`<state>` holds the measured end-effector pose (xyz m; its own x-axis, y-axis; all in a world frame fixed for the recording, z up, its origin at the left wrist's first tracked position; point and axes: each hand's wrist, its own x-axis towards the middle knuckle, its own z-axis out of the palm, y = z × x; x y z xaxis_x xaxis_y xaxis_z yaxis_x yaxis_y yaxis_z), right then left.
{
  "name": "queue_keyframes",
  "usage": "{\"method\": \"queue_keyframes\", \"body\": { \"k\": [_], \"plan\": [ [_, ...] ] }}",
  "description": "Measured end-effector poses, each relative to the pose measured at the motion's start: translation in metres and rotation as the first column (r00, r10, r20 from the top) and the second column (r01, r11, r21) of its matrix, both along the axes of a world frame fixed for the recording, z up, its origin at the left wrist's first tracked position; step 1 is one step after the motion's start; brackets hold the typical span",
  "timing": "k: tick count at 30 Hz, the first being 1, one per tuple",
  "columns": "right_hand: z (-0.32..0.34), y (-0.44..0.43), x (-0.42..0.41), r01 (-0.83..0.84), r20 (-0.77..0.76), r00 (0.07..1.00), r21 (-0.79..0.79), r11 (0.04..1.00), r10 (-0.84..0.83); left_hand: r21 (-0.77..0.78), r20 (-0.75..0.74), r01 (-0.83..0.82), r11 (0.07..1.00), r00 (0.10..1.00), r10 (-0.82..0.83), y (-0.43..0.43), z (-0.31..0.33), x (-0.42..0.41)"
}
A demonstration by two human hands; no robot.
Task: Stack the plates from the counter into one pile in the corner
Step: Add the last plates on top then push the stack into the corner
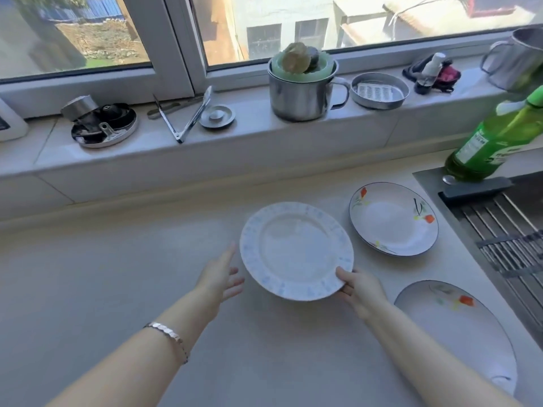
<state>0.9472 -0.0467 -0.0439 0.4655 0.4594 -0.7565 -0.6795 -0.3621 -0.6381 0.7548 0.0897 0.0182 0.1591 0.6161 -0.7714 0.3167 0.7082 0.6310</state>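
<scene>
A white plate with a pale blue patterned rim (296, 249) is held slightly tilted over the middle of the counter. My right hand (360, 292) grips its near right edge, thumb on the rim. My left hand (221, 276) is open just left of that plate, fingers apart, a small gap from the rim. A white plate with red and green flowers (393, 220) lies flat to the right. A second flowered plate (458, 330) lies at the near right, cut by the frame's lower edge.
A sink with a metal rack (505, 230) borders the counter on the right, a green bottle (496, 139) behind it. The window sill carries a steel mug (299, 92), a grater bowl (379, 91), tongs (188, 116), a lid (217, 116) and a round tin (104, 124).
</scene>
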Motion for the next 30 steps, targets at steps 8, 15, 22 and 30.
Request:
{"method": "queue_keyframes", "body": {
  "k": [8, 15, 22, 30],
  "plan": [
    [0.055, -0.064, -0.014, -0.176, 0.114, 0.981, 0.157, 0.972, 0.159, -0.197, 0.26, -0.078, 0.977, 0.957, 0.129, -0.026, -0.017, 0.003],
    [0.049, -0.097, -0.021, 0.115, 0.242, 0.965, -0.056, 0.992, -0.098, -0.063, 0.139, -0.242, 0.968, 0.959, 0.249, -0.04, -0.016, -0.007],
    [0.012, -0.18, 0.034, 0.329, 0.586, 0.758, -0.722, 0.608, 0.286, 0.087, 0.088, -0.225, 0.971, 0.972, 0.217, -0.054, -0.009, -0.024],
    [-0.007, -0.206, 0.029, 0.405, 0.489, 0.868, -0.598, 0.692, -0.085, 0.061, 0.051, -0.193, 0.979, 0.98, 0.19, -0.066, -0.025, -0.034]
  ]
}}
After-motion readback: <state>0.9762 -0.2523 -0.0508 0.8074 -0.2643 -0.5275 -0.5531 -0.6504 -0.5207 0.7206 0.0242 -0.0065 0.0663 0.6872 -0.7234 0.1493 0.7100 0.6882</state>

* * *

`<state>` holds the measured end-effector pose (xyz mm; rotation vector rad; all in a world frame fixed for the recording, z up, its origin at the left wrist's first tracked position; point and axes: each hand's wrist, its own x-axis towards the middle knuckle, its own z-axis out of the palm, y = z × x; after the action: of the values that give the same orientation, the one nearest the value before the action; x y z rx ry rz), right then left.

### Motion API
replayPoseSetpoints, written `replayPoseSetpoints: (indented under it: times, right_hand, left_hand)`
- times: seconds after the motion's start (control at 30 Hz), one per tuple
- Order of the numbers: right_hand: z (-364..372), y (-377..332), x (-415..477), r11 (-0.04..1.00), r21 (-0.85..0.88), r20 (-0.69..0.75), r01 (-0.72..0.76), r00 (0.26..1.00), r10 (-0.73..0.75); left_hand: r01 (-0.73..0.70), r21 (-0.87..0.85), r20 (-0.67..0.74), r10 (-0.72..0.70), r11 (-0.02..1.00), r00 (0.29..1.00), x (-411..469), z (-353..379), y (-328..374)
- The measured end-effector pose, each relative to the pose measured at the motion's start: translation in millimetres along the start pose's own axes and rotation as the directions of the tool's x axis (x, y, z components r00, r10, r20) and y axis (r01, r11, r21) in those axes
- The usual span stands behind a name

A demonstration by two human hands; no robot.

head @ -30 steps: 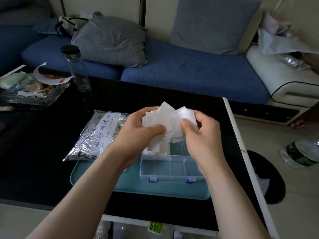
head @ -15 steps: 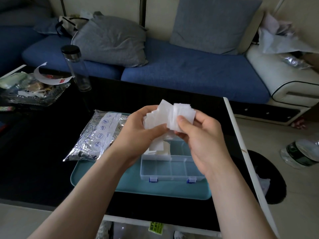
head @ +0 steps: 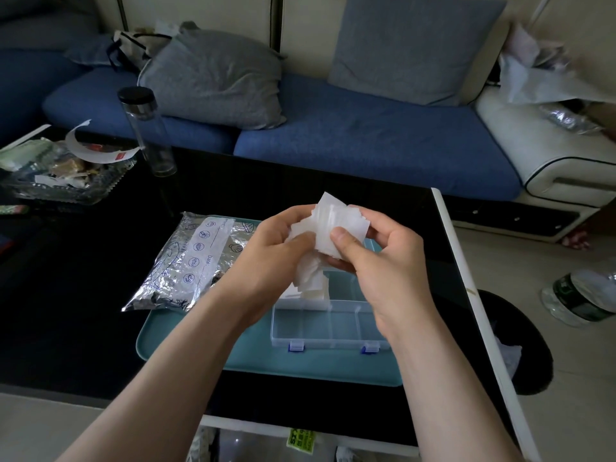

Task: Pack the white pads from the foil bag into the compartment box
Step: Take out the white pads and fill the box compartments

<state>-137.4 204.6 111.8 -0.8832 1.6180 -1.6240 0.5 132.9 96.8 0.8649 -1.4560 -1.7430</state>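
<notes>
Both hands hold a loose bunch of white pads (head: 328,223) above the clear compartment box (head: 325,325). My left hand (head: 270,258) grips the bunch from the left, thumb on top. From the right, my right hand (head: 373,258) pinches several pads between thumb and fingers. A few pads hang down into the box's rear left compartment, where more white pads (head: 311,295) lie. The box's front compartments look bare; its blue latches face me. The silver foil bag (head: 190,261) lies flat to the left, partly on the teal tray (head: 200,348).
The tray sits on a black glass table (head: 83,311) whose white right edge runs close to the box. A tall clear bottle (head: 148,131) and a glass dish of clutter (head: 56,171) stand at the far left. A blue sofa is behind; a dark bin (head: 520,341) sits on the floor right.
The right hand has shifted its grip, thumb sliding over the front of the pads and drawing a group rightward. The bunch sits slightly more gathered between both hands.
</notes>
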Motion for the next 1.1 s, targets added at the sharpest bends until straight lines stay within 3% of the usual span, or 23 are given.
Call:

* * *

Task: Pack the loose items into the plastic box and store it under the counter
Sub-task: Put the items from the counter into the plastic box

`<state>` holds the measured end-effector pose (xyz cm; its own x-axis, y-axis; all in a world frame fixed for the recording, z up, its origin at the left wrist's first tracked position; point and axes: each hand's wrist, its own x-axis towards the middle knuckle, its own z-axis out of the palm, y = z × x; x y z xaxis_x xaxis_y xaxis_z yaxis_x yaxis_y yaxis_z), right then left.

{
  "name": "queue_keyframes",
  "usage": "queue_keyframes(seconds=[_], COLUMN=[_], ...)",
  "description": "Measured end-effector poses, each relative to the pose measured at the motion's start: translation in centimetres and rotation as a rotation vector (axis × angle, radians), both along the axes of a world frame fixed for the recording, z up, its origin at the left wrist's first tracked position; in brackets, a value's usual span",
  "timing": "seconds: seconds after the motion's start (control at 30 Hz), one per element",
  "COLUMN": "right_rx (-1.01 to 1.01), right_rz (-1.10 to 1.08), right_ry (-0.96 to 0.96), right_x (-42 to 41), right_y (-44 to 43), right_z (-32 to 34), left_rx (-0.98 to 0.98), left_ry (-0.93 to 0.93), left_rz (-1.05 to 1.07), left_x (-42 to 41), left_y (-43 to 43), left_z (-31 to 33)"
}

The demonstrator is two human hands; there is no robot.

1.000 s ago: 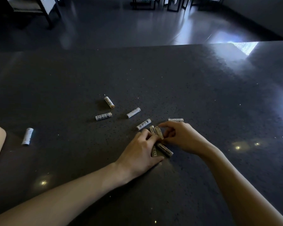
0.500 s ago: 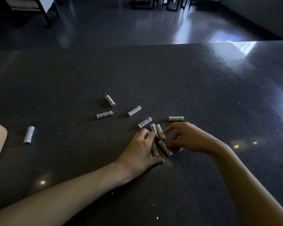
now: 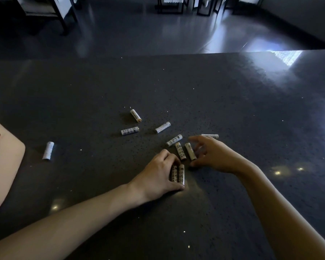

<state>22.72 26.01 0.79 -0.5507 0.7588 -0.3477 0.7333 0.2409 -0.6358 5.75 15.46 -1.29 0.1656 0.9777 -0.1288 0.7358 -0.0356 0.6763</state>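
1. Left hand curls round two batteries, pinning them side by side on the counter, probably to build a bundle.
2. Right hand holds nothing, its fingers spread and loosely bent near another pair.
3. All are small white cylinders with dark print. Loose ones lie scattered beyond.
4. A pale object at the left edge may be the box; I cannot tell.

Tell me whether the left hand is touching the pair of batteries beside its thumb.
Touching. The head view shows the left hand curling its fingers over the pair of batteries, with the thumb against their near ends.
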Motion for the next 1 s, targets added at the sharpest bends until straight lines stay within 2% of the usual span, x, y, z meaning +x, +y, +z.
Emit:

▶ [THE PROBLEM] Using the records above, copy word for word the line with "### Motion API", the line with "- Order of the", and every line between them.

▶ [FINISHED EXERCISE]
### Motion API
replayPoseSetpoints, written `replayPoseSetpoints: (indented under it: times, right_hand, left_hand)`
- times: seconds after the motion's start (control at 30 Hz), one per tuple
- Order of the numbers: right_hand: z (-364..372), y (-377..332), x (-415..477), r11 (-0.04..1.00), r21 (-0.85..0.88), r20 (-0.69..0.75), r01 (-0.72..0.76), r00 (0.26..1.00), r10 (-0.73..0.75); left_hand: r01 (-0.73..0.70), r21 (-0.87..0.85), r20 (-0.67..0.74), r10 (-0.72..0.70), r11 (-0.02..1.00), r00 (0.29..1.00), x (-411..469), z (-353..379), y (-328..374)

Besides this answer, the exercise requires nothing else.